TUMBLING around Siglo this afternoon has been a frustrating experience. The union offices are shut and a long weekend lies ahead with nothing much to do. This is no tourist spot.
Siglo XX is a tin mining community, lodged in one of the bleaker and higher corners of the Andes. A grey mountain of gravelly waste soars up on one side of the mine and the drab walls and tin roofs of miners houses fill the landscape on the other. It’s a dismal scene. And it’s been raining.
But Saturday is market day and people brighten the muddy streets. Does anyone know where Cristobal Aranibar lives - the general-secretary of the union? Almost every public wall has his name stencilled onto it - ‘Aranibar & Cussi’ was the victorious ticket at the last union election. But no, no-one seems to know where he lives.

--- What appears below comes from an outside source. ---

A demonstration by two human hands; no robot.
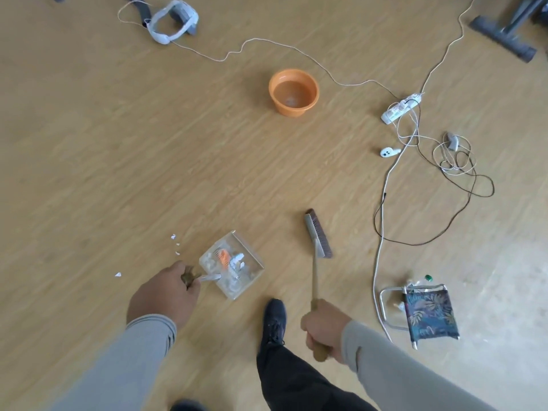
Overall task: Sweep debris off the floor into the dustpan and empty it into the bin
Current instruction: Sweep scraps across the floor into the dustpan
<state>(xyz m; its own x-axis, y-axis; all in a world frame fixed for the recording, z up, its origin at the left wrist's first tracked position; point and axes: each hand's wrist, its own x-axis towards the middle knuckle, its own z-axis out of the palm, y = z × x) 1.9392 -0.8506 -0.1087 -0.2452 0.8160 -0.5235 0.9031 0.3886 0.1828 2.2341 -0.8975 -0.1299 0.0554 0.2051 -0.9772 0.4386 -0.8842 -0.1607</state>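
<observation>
Head cam looking straight down at a wood-look floor [103, 143]. Lower middle of the frame, the left hand [166, 295] has its fingers curled round the handle of a clear dustpan [232, 264], which sits low over the floor, though I can't tell if it's actually touching. Inside it there's white crumpled paper and one orange scrap. Just left of the dustpan a few small white paper bits [175, 244] lie on the floor, with one more scrap further left. The right hand [324, 329] sits lower right of centre, fist wrapped tight round the wooden handle of a brush [318, 234], whose bristle head points up the frame, just right of the dustpan and not touching it. An orange bin [294, 91] stands upright in the upper middle, well apart from both hands, with something pale at the bottom that's too blurry to make out. Right side is a mess of cables [444, 161] running from a white power strip [400, 109], plus a small white remote-looking thing beside them. Lower right there's a folding stool [427, 312] with a leafy dark fabric seat. Upper left has a white headset [173, 20] on the floor. Grey sleeves, dark trousers and a dark shoe [274, 318] show at the bottom.
</observation>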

A miner in rubber boots says he knows where one of the Cussis lives however, Not the Cussi, not Mario Cussi, but his brother Higon. He has one of the houses just up there on the right.
Rusting corrugated-iron extensions make it difficult to tell where one home ends and the next begins. But eventually I spot the Cussi in question leaning over his balcony talking to a bowler-hatted lady selling blankets in the street below.
‘A journalist, eh? Come in, come in.’ Within a minute I am on his settee in the tiny front room and am having my ears pinned back about Siglo XX - or ‘20th Century’ - one of the largest and most infamous tin mines in the world: terrible working condittions, miners dying with lungs full of silica dust, pitiful wages. It all comes out in an endless stream. And all I really want to know is where his brother lives.
I feel I should tell him why I’m here. A TV programme is looking for a tin miner to be the subject of a film and, since it is the union that has to nominate candidates, I need to find his brother Mario.
Two days later I sit apprehensively in the union offices waiting for the nominees to show up and the first person to put his head round the door is Higon. How did he get to the top of the queue? Favouritism, pushiness, luck. I’m not sure that it matters. I could do a lot worse than Higon. A small wiry man in a Zapata moustache, 33 years old, he’s talkative and friendly with an engaging sense of humour. Even after interviewing all the others he’s still the number one choice..
His house is two tiny rooms rented from the mine, scrupulously clean butjam-packed with beds to sleep the family of seven. When I arrive back there about a week later his wife Mary has shopping bag in hand and is about to go out to join the bread queue. I call her back and sit her down on one of the beds with Higon - I need them together because there is a part of the story they don’t know yet. As well as filming in Siglo XX we also want to take Higon on a trip to Europe to see the tin he mines being sold and used.
They take the news so calmly I fear I haven’t been understood. So I go on about suitcases, passports and money to drive the point home. Yes, they understood. Mary talks about having to take a month’s leave from schoolteachingto look after the children while he’s away. Higon is already working out all the things he can do when he comes back - giving talks to union meetings or schools.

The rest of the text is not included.